Люська вспоминала свои детские поездки в деревню в Калининской, а теперь Тверской области. Вспоминалось, конечно, только хорошее, как у всех хороших людей. Грибы-ягоды, озеро, бабушкина корова, и соседский конь. Травы до пояса, горячее солнце, и вечерний чай на веранде.

А Захаров, слушая Люську, вспоминал, но не вслух, лето 2001 года, и чеченское село Алхан-кала, где ему довелось поучаствовать в уничтожении банды Арби Бараева. И его воспоминания совсем не походили на воспоминания Люськи. Не было там ни грибов, ни ягод, а только автоматная трескотня, взрывы гранат, да свист пуль над головой. Но рассказывать об этом Захаров не хотел, как не любил и вспоминать об этой войне. Слава Богу, он вышел из нее без единой царапины, а вот многим его друзьям не повезло.

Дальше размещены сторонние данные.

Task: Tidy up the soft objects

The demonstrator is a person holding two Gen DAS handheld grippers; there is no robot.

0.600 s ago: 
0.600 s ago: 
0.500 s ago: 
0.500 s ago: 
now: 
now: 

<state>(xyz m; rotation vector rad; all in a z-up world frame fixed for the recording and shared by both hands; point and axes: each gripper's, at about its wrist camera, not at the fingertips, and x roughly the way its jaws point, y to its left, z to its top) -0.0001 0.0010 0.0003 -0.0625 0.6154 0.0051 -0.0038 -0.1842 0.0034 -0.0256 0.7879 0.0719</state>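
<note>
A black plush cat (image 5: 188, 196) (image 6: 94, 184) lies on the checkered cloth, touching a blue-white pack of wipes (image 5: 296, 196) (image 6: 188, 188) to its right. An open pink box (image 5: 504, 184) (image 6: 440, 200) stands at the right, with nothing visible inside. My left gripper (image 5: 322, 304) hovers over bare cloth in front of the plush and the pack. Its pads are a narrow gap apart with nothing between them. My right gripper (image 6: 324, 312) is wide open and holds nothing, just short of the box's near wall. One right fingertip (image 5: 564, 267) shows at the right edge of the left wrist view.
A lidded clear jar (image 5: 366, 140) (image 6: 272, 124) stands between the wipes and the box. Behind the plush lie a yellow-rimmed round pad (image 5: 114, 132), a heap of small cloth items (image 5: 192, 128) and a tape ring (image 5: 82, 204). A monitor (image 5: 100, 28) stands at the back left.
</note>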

Сержик включился в воспоминания, и рассказал, что был в этом доме только однажды, в пятилетнем возрасте, и совершенно ничего не помнит. Фотографии прабабки у отца не было, да она и не фотографировалась никогда, кажется. Жила она одна, а по хозяйству ей помогала какая-то женщина, живущая по соседству. Отец сказал, что на похороны она пришла, побыла недолго, отдала ключи от дома, и пропала. Больше отец ее не видел. Схоронили прабабку не отпевая, в могиле, выкопанной трактором «Беларусь» в мерзлой почве. Поэтому старушку закопали без долгих речей, да и речи говорить было некому: бабкина помощница, трое любопытных жителей деревни, да представитель местной администрации, встревоженный неясными слухами. Поминки отец делать в деревне не стал, просто дома, уже расслабившись, выпил бутылку водки, и моментально заснул сидя на диване. Вот и все похороны.

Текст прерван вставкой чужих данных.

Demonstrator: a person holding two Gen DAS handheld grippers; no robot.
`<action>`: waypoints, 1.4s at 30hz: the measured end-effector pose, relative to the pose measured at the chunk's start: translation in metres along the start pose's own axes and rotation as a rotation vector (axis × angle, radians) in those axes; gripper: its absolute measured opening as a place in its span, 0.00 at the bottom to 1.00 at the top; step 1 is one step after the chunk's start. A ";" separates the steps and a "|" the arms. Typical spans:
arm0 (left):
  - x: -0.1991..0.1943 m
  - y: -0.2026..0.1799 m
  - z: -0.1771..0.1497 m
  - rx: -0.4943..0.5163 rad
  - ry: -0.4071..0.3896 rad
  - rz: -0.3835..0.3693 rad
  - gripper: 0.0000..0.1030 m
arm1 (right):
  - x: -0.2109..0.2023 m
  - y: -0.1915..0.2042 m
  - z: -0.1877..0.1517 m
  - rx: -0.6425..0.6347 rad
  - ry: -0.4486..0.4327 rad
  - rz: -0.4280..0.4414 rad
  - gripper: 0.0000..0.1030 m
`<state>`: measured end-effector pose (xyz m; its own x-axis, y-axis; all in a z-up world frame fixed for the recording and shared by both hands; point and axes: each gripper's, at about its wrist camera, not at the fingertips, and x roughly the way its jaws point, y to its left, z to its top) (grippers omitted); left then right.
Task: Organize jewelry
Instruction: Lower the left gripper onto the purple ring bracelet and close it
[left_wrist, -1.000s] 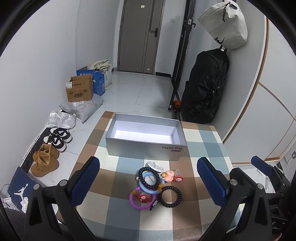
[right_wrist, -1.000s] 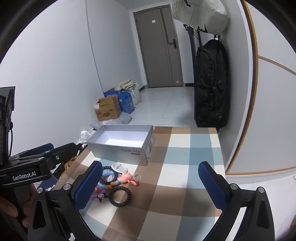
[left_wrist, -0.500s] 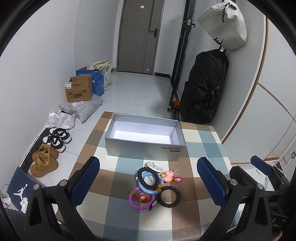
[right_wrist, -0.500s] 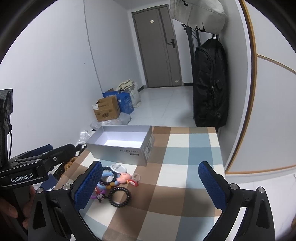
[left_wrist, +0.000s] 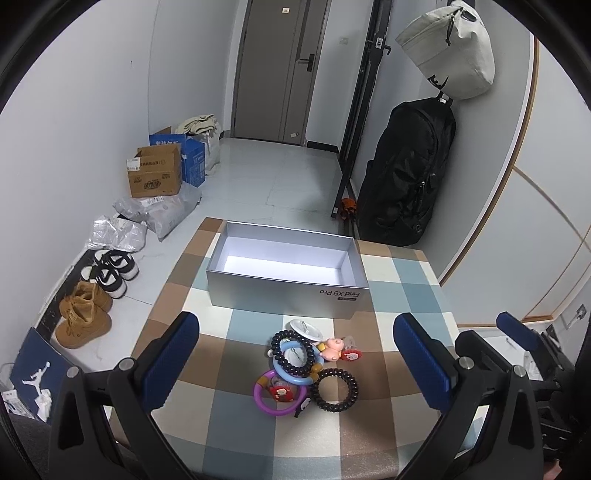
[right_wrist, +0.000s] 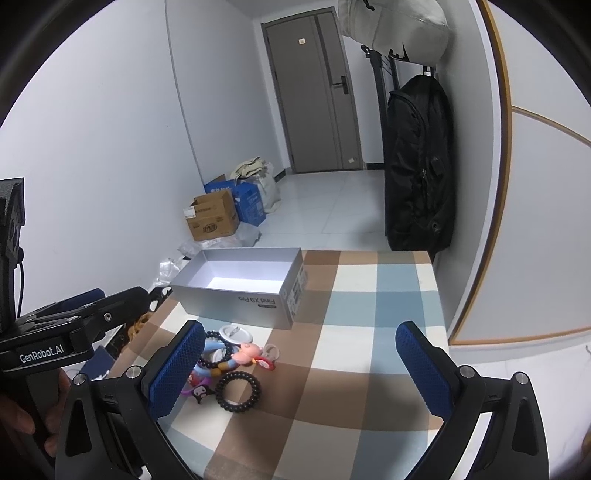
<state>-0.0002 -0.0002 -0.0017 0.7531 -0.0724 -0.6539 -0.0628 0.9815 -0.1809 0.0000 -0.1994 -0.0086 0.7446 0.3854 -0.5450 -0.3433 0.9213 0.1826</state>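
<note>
A pile of jewelry lies on the checked tablecloth: a black bead bracelet, a blue ring, a purple ring, a black coil hair tie, a pink pig charm and a white round piece. Behind it stands an open, empty grey box. My left gripper is open above the pile's near side. My right gripper is open to the right of the pile, with the box beyond it. Both hold nothing.
The table's left edge drops to the floor, where shoes, cardboard boxes and bags lie. A black backpack hangs by the right wall behind the table. The left gripper's body shows at the left of the right wrist view.
Both grippers have barely shifted; the view is almost the same. The jewelry and the box have not moved.
</note>
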 end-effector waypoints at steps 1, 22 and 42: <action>0.002 0.001 0.000 -0.005 0.012 -0.018 0.99 | 0.000 0.000 0.000 0.001 0.000 -0.005 1.00; 0.053 0.024 -0.038 -0.005 0.408 -0.155 0.99 | 0.039 -0.017 0.009 0.089 0.153 -0.091 1.00; 0.052 0.013 -0.040 0.083 0.437 -0.163 0.47 | 0.053 -0.017 0.012 0.114 0.194 -0.068 1.00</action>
<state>0.0120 0.0022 -0.0673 0.4014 -0.2773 -0.8729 0.0994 0.9606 -0.2595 0.0525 -0.1937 -0.0309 0.6363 0.3157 -0.7039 -0.2214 0.9488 0.2254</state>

– Так она, значит, не упокоенная лежит? – блеснула знаниями Люська, – это нехорошо!

– Да уж, я тоже слышал, что это плохо, – согласился с ней Сержик. – Но что ж поделаешь. Боялись ее при жизни, боятся и после смерти. Видали, как мужичонка стреканул? Как черт от ладана. Правда, в данном случае с точностью до наоборот. Как праведник от черта.

– Давай не нагнетай! А то я и так уже дрожу! – заявила Люська.

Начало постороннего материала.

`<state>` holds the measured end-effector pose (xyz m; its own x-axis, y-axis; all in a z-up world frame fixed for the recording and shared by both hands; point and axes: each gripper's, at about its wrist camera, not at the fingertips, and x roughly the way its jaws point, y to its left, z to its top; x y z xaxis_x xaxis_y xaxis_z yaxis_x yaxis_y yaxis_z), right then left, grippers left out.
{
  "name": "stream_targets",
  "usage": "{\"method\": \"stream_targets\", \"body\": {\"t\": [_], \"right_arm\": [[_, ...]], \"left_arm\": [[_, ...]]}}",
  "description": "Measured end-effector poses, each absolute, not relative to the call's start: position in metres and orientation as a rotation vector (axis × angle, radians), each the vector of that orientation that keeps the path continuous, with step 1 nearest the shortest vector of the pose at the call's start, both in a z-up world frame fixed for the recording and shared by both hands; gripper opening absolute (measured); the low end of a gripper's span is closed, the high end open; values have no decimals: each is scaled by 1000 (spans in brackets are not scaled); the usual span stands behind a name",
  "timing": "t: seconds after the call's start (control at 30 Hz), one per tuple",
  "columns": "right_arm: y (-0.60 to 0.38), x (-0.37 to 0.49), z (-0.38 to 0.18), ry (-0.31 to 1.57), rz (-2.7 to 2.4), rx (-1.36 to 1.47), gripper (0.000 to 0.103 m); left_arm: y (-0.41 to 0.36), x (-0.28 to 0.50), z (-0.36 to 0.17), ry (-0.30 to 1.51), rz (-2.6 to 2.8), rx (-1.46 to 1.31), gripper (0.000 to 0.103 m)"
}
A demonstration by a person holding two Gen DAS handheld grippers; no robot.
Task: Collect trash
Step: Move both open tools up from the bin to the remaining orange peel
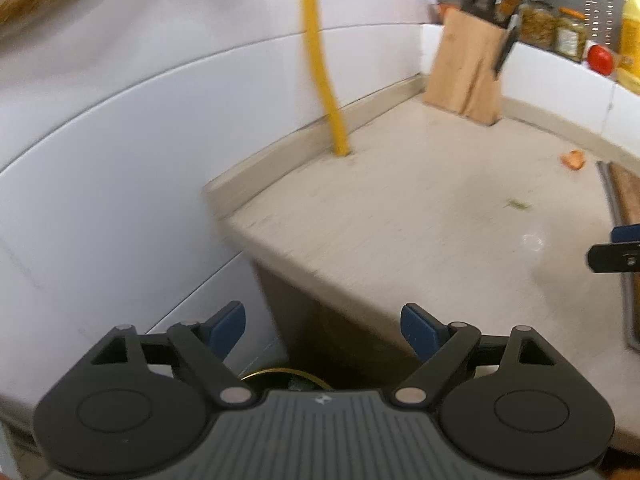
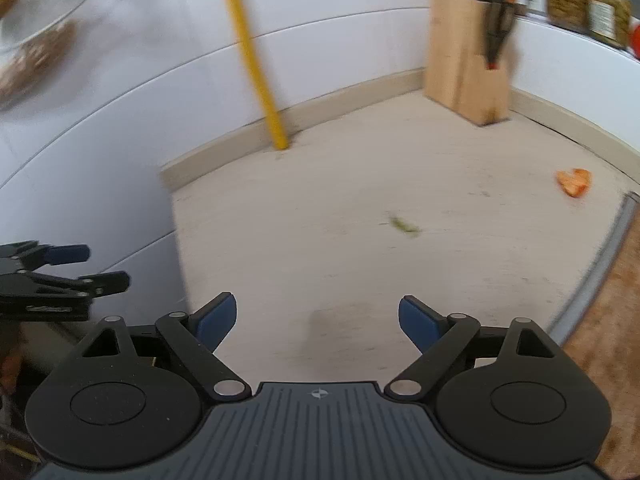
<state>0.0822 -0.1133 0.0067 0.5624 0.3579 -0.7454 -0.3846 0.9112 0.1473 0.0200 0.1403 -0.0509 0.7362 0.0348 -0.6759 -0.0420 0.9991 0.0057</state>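
knife block [image 2: 466, 80], yellow pipe [image 2: 256, 76], jars [image 2: 588, 0]

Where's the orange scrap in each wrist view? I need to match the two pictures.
Left wrist: orange scrap far right on the counter, near the board edge.
Right wrist: orange scrap right of centre, also by the board edge.
Shared landmark: knife block, behind it.

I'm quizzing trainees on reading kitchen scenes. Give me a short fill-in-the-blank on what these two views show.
1. The orange scrap lies on the ____.
2. The knife block stands in the counter's far ____.
3. The pole against the wall is coloured ____.
4. Both the left gripper and the right gripper are ____ and hold nothing.

Missing words: counter; corner; yellow; open
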Motion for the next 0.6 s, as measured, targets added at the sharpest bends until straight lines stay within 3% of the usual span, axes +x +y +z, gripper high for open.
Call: {"method": "stream_targets", "body": {"t": [0.17,0.6], "right_arm": [[-141,94,6,855,348,-31,98],[-203,138,-3,818,204,-71,98]], "left_arm": [[111,41,-36,722,-37,10,82],[31,110,-32,730,-216,14,83]]}}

– Что делать будем? Спать – рано, может, в картишки перекинемся? Я видел у бабки на столе, – сказал Сержик.

– Давайте, а то и правда, рано еще, – поддержал его Захаров.

Сержик на правах хозяина сходил в спальню, и принес оттуда колоду карт. Но что это были за карты! На всех рубашках были изображены скелеты в богатых одеяниях, в глазных отверстиях горел дьявольский огонь, а сами изображения были нарисованы так искусно, что скелеты, казалось, движутся, следят впадинами глаз за игроком, источая ненависть и страх.